U-Boote liefern, Klappe halten

(Jan Fleischhauer, SPON) Sigmar Gabriel kehrte vergangene Woche im Triumph nach Berlin zurück. Überall wurde er für seinen Auftritt beglückwünscht, so als habe er einem Tyrannen die Stirn geboten. Das Verhalten des Außenministers sei „beispielhaft“ gewesen, hieß es. Die Anspannung in der Entourage des Ministers, die am Handy die Reaktionen in Deutschland verfolgte, wich erst Erleichterung und dann purem Glück. Der Minister als Held, wer hätte das gedacht.
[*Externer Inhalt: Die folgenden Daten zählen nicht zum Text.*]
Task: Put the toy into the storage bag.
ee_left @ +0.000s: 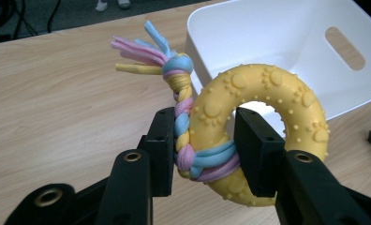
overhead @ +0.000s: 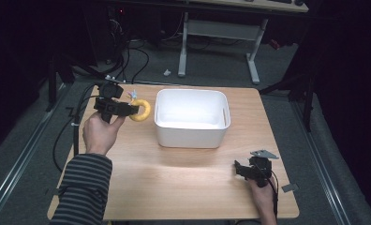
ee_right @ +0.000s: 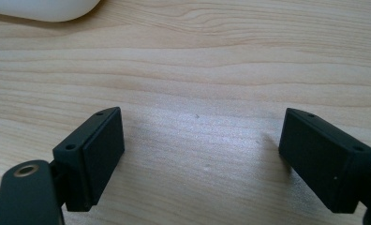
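Left gripper (ee_left: 202,150) clamped on the yellow ring toy (ee_left: 263,136) right at its braided rope (ee_left: 183,126), holding it off the wooden table (overhead: 183,178) at the far left, just beside the left wall of the white bin (overhead: 191,133). Likely a drop into that bin — worth carrying rightward with the ring raised above the rim, centring over the bare floor, then letting go low. Firm squeeze until then, since rubber may twist. Right gripper (ee_right: 202,154) near right, jaws spread wide, holding nothing, low over the wood — best kept out of the way.

No readable text, labels, brands or numbers anywhere.
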### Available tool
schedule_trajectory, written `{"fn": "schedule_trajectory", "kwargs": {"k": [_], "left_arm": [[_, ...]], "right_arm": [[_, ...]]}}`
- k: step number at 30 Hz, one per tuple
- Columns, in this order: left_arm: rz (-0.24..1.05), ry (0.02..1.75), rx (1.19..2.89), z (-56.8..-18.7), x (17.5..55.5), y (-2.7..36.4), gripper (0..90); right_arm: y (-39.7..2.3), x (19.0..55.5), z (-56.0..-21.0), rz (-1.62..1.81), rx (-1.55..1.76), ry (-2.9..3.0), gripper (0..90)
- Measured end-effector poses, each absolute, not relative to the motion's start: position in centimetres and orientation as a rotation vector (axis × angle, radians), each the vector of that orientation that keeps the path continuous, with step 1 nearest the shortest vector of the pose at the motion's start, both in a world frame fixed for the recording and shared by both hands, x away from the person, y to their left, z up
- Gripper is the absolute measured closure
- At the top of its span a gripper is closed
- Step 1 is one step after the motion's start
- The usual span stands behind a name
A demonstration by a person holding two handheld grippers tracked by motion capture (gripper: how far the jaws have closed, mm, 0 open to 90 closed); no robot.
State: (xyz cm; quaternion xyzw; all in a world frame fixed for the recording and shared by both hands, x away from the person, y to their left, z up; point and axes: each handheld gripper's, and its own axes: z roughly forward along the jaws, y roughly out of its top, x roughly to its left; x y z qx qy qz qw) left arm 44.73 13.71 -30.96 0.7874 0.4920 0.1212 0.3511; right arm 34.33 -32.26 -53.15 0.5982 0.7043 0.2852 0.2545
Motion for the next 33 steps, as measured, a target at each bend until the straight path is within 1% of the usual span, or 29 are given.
{"fn": "schedule_trajectory", "kwargs": {"k": [9, 22, 33], "left_arm": [[0.304, 1.234, 2.054, -30.0, 45.8, 11.7, 60.3], [0.281, 1.200, 2.052, -30.0, 46.6, 9.9, 60.3], [0.274, 1.164, 2.091, -30.3, 47.4, 7.6, 60.3]], "right_arm": [[-32.3, 34.3, -53.1, 0.775, 1.625, 1.913, 14.2], [-32.3, 34.3, -53.2, 0.775, 1.625, 1.913, 14.2], [-32.3, 34.3, -53.2, 0.774, 1.625, 1.913, 14.2]]}}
Die Deutschen werden den Juden Auschwitz nie verzeihen: Das ist in einem Satz die Lehre des Israelbesuchs des deutschen Außenministers. Ich habe mir den Satz nicht ausgedacht, er stammt von dem Psychoanalytiker Zvi Rix. Er ist schon älter, aber er beschreibt gut das Auftrumpfungsbedürfnis, das in der Reaktion auf Gabriels Israelreise zutage trat. Endlich haben wir der Regierung in Jerusalem gezeigt, dass wir uns nicht länger mit dem Holocaust erpressen lassen, das war der Tenor vieler Kommentare.